人工甘味料でカロリーゼロだからいくら食べたり飲んだりしても大丈夫、というわけではないということですね。
血糖値が上がる
人工甘味料は、ある研究では血糖値が上がるということが報告されています。
人工甘味料はほぼ糖質が含まれておらず、カロリーもほぼゼロにも関わらず血糖値が上がるということが報告されているわけです。
人は甘みを感じると、糖質を摂取していなくてもインシュリンを分泌するということが、この研究の結果報告されているようです。
糖類を摂取していないにも関わらずインシュリンが分泌されることになりますから、血糖値に異常が生じることがあり、血糖値が下がりにくくなる、ということがこの研究の結果として考えられていることです。
腸内環境を悪くする
科学雑誌ネイチャーに掲載された人工甘味料の記事には、腸内細菌への影響が紹介されています。
この実験は少々複雑ですがご紹介しますと、マウスの腸内を滅菌し微生物叢を除去したのち、人工甘味料または砂糖を与えたマウスから腸内微生物叢を採取し、それを無菌マウスに移植すると、人工甘味料を与えたマウスから微生物叢を移植されたマウスのほうが、砂糖を与えたマウスから微生物叢を移植されたマウスより血糖値が高かったという結果が報告されています。
これは、腸内細菌が人工甘味料で影響を受けて、血糖値を上手に処理できなくなっているのではないか、と考えられています。
またラットの実験か、と思うかもしれませんが、人での実験の結果も報告されています。
そこでは、健康で人工甘味料を使用していない5人の男性と2人の女性が観察されました。
被験者たちは、FDAが定める最大摂取量のサッカリンを六日間与えられたのですが、7人のうち4人は「異常なグルコース反応」を示したが、3人は異常を示さなかったそうです。
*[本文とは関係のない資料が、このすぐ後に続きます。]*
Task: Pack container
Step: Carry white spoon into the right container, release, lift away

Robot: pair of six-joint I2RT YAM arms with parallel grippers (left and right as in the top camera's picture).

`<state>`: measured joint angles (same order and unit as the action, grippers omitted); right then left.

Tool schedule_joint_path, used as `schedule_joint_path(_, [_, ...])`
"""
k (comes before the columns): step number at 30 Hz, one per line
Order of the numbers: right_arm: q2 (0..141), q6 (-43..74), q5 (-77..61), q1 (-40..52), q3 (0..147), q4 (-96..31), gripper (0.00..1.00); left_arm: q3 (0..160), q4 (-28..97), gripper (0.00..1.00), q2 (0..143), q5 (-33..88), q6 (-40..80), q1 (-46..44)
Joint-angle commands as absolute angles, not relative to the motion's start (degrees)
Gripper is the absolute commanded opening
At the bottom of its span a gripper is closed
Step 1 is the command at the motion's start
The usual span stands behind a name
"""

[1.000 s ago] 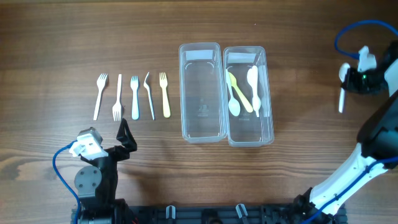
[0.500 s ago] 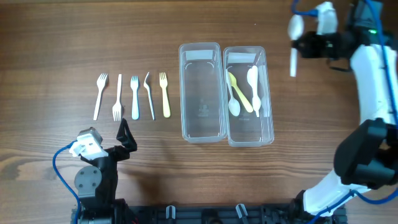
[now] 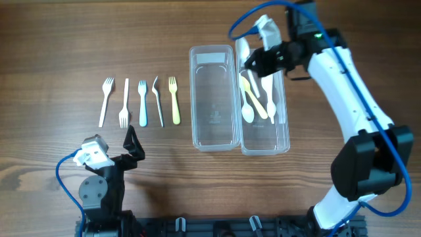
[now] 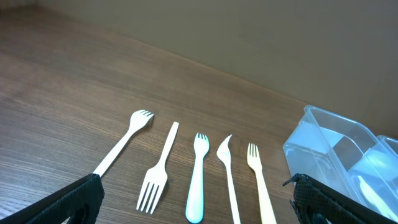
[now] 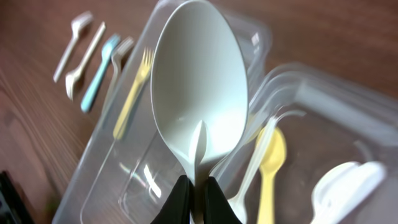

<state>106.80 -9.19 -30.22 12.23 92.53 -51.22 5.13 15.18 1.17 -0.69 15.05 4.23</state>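
We start with the wooden worktop [image 3: 52, 39], where two clear containers sit side by side in the middle. The empty container [image 3: 214, 112] has nothing in it yet. The spoon container [image 3: 266, 135], on the side toward the right edge, already holds a yellow spoon [image 3: 253, 95] and two white spoons [image 3: 268, 92].

The big change is the right arm. A second ago it hung out by the right edge over bare wood. Half a second ago it was up near the far right corner. Now the right gripper [image 3: 253, 62] is above the far end of the spoon container, near the wall the two tubs share. Its claw is pinched narrow on the handle of a large white spoon [image 5: 199, 81], which hangs bowl-up.

We judge this spoon is about to join the others, and lowering and release come next.

Five forks [image 3: 141, 102] lie in a row toward the left edge, unmoved and still to be packed.

The left gripper [image 3: 133, 146] waits near the near edge, spread wide and holding nothing.
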Motion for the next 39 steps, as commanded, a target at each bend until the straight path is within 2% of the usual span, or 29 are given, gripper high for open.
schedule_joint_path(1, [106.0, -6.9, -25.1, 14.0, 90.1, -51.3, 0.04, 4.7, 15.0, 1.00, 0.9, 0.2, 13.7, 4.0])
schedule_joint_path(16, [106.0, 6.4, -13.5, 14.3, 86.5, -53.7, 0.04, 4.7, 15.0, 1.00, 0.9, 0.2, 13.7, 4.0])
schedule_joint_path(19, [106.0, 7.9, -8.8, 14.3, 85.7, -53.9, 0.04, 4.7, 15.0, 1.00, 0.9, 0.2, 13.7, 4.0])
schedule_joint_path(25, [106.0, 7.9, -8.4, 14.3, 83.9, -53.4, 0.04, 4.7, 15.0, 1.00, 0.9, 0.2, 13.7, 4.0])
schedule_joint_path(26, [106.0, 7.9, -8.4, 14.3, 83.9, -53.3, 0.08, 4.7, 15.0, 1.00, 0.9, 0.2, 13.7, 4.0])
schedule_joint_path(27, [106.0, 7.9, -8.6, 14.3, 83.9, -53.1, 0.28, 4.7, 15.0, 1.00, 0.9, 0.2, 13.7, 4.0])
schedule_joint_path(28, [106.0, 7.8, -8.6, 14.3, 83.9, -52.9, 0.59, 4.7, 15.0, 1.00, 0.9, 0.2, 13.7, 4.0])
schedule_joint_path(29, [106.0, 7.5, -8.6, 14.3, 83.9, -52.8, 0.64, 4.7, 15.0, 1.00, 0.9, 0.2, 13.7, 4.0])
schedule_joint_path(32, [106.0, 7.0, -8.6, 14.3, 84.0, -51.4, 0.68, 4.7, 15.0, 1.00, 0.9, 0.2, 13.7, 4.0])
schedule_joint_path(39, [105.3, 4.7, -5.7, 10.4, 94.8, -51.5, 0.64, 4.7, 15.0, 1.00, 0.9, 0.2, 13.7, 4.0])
異常なグルコース反応とは、血糖値が高くなったということです。
異常なグルコース反応を示した4人では、腸内細菌の変化も見られたということです。
この結果をどう考えるか
マウスの実験については、先ほども申し上げましたが、そのまま人間に当てはめることができないものですので、参考程度に考えればよいのではないでしょうか。
そして、人間を対象にした実験結果はどう解釈するかですが、この実験の結果は科学者の方たちにとっては、信ぴょう性に欠けると言わざるをえないようです。
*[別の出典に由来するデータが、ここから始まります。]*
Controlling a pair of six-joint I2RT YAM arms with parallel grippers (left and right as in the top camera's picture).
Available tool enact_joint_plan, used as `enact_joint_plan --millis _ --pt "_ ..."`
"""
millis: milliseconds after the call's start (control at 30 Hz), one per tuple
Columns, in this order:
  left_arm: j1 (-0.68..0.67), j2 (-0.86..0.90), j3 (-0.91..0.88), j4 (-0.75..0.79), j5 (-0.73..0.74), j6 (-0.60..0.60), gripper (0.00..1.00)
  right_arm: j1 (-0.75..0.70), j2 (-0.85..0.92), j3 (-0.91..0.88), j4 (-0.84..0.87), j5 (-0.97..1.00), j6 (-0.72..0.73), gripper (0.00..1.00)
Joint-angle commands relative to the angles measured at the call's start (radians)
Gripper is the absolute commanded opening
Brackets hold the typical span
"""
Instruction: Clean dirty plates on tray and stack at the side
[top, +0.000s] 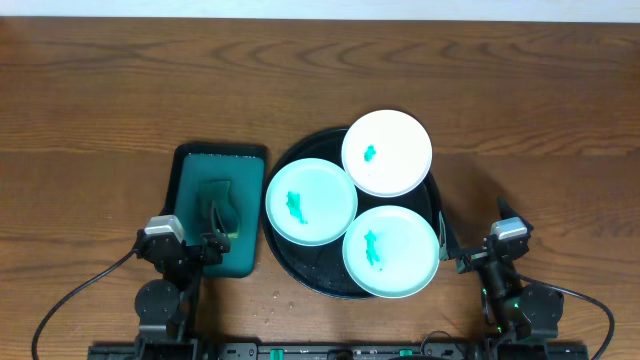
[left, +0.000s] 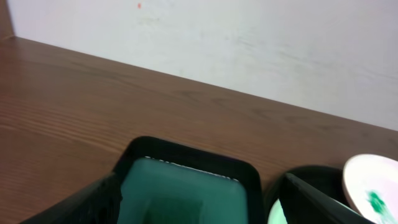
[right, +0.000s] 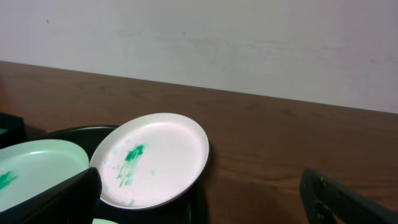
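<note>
A brown wooden table (top: 120, 90) stood before a pale wall. Both arms sat at its near edge. The left gripper (top: 210, 245) had its jaws wide apart and held nothing. The right gripper (top: 455, 258) was the same, open and empty.

The sponge (top: 220, 205) lay just ahead of the left jaws, in a teal tray (top: 250, 160). The black tray (top: 300, 275) lay between the two grippers. Its rim was just beside the right jaws.

No cleaning appeared to have begun. The first step was probably taking the sponge. To do that well, the left jaws should drop straight over the sponge, close across its narrow side and lift clear of the teal rim. The right jaws could steady a plate by its edge while it was wiped.

Counted:
- Three plates, all on the black tray: one white plate (top: 387, 152) farthest from both jaws, one mint plate (top: 311, 202) toward the left jaws, and a second mint plate (top: 391, 250) nearest the right jaws.
- Three green smears, one per plate.
- Two trays.
- One sponge.
</note>
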Motion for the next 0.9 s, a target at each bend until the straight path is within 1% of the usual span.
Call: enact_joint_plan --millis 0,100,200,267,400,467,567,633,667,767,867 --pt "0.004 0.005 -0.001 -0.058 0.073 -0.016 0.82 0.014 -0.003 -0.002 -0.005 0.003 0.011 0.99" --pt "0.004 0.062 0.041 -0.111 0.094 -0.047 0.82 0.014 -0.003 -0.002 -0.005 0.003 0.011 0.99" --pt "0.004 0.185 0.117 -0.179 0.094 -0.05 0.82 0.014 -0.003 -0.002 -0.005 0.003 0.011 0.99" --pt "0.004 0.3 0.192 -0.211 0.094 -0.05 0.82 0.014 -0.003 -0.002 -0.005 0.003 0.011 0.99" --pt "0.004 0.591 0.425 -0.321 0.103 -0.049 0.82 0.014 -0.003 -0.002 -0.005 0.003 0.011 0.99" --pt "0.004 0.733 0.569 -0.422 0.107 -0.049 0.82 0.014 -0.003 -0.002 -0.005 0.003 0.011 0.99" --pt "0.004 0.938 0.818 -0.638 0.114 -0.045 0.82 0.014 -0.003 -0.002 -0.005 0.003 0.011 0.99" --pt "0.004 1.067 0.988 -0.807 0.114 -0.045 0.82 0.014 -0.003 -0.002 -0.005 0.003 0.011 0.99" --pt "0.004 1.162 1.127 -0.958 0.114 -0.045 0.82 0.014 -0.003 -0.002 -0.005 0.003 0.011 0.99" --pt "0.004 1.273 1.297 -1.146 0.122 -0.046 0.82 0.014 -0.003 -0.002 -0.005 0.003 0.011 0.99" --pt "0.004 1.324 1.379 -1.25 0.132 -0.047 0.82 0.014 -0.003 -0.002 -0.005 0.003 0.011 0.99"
なぜなら、比較できるグループが存在していないからです。
つまり、人工甘味料を摂らない人達のグループです。
そのため、比較検討ができないということがまず一つ。
そして、半数程度の人が人工甘味料の影響を受けているように見えますが、そのほかの要素が一切考慮されていないということも問題です。
日ごろ甘いものをたくさん食べるとか、喫煙や飲酒の習慣、運動するかどうかなどは一切考慮されていないことから、この研究報告だけでは人工甘味料の健康への悪影響は断定できないのです。
まとめ
人工甘味料は、一般的に言われているほどに健康への悪影響を確定するような実験結果はないようです。
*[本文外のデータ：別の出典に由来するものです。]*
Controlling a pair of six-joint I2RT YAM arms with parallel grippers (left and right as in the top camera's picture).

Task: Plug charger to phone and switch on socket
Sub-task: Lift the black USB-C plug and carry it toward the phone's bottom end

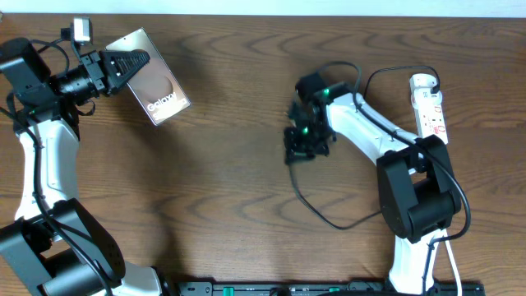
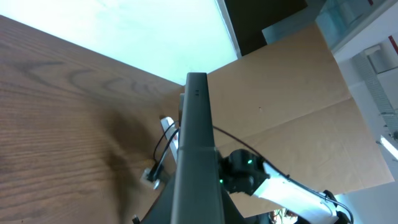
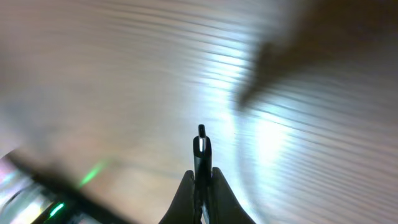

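The left gripper point(image 1: 131, 62) clamps the phone point(image 1: 160, 92) by its edge, the right gripper point(image 3: 200, 175) pinches the charger point(image 3: 201, 142) tip; risk: thin plug pivots in the pinch and misses the port.

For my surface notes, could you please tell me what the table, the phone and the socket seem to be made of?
The table: wood or wood-look laminate, matte, with visible grain. The phone: likely glass-fronted, its tan face smooth with printed lettering. The socket: seemingly moulded plastic, plain white, rounded end.

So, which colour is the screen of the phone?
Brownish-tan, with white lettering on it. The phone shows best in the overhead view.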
とはいえ、人工甘味料が全く影響がない、ということも確定しておらず、おそらく確実なことは摂りすぎると健康に悪影響があるであろうということです。
しかし、それはその他の糖類も同じことです。
私個人としては、人工甘味料はあまり摂らないようにしていますが、神経質に避けるべきとまでは言えないのかもしれません。
基本的に甘いジュースというのは、アンチエイジングや美容にはあまりよくないものですが、たまにご褒美のように飲むのであれば、人工甘味料のジュースを飲むことはそれほど悪いことではないのでしょう。
糖類を控える程度に人工甘味料も控えるということが良いのかもしれません。